En español | We’re urging the Centers for Disease Control and Prevention (CDC) to keep the health needs of older adults front and center as the nation’s top public health agency undergoes a major overhaul.

We wrote to CDC Director Rochelle Walensky last week, asking her “to focus on the urgent needs of older Americans and make promoting healthy longevity a key priority of the agency.”

The pandemic cast a spotlight on the health needs of older adults. More than a million Americans 50 and over have died from COVID-19 — accounting for more than 90 percent of all U.S. deaths from the virus — and more than 200,000 of them were people living and working in long-term care facilities.  

U.S. life expectancy has dropped sharply in the past few years, and wide disparities persist in health outcomes and longevity.

Even so, the number of older adults across the country continues to increase, underscoring the need to keep their needs at the forefront. By 2034, there will be more older adults than children in the U.S. for the first time, the letter points out. 

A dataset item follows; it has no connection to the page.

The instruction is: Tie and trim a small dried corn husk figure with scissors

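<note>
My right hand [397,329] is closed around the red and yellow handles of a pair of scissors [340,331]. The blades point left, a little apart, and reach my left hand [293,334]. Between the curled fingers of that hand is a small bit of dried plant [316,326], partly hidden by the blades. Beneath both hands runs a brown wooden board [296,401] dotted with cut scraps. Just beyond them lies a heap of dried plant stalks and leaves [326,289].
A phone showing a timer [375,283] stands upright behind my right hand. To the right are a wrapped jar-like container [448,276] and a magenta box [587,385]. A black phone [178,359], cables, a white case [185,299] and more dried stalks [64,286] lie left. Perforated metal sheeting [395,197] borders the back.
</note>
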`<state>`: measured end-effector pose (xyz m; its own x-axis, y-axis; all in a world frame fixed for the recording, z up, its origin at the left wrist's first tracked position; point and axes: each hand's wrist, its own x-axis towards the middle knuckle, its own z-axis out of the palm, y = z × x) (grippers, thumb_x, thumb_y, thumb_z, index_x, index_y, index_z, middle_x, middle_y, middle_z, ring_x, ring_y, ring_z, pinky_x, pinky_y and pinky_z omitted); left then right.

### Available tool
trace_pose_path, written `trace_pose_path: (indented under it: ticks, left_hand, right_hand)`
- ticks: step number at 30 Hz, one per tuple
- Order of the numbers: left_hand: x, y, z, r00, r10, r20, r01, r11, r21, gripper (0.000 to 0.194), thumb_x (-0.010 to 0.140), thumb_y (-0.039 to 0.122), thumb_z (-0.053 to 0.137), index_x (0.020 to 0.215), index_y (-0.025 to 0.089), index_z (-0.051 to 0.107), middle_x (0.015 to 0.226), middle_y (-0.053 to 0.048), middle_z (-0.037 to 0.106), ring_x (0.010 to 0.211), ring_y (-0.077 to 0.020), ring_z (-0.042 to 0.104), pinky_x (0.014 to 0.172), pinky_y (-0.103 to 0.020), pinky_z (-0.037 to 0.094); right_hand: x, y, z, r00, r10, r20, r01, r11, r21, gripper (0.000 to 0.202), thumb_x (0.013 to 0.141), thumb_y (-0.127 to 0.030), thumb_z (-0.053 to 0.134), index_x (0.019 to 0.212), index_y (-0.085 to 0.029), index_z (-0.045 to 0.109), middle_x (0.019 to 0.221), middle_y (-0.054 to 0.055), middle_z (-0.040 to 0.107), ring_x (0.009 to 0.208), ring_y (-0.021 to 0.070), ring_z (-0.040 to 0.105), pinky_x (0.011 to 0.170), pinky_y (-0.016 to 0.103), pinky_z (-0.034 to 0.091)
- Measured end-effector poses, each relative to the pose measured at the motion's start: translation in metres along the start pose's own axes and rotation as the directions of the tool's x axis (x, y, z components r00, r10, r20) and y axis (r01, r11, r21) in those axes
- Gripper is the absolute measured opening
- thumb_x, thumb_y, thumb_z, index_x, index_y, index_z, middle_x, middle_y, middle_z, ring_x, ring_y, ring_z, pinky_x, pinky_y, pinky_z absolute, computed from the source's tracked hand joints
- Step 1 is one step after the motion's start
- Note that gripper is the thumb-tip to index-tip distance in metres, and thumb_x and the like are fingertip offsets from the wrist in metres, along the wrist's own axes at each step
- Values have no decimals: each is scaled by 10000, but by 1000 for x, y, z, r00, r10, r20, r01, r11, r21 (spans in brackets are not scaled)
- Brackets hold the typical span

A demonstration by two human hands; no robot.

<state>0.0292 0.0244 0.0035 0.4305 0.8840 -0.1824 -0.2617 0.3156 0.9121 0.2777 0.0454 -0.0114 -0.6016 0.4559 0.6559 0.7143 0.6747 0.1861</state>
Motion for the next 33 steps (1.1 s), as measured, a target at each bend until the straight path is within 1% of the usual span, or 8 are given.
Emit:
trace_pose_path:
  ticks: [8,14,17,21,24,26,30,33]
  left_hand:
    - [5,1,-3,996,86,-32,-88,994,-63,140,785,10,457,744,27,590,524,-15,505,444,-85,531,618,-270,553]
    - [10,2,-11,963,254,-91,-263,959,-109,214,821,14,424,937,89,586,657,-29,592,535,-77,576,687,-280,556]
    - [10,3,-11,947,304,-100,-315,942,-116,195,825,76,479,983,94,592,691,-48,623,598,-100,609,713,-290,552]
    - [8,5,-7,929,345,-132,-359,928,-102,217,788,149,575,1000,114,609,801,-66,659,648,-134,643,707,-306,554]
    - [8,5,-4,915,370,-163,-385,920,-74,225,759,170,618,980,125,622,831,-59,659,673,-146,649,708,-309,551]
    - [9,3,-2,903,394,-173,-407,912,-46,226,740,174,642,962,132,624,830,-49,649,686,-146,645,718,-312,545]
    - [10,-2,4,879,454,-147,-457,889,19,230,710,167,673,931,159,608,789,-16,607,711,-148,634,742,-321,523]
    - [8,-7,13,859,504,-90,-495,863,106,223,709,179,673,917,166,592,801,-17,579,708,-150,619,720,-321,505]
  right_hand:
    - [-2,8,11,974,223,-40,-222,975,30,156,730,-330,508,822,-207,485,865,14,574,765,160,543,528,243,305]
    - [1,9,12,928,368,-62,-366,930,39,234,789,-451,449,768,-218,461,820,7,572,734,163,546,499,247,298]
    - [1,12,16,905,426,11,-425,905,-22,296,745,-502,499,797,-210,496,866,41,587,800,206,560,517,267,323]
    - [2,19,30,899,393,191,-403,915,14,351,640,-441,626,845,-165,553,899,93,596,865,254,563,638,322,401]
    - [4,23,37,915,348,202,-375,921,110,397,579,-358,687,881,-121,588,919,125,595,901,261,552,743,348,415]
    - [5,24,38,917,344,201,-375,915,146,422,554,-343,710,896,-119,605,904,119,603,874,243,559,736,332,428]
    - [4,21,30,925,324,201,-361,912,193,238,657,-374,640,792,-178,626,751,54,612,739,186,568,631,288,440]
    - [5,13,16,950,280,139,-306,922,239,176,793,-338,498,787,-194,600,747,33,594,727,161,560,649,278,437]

“As the nation’s leading public health agency, CDC has a responsibility to better protect and promote the health of this growing population,” wrote Megan O’Reilly, AARP’s acting senior vice president for government affairs.

The CDC is making major changes under Walensky, who said the agency needs to take lessons learned from COVID-19 to improve how it delivers programs and information to the public. 

Read our letter to the CDC.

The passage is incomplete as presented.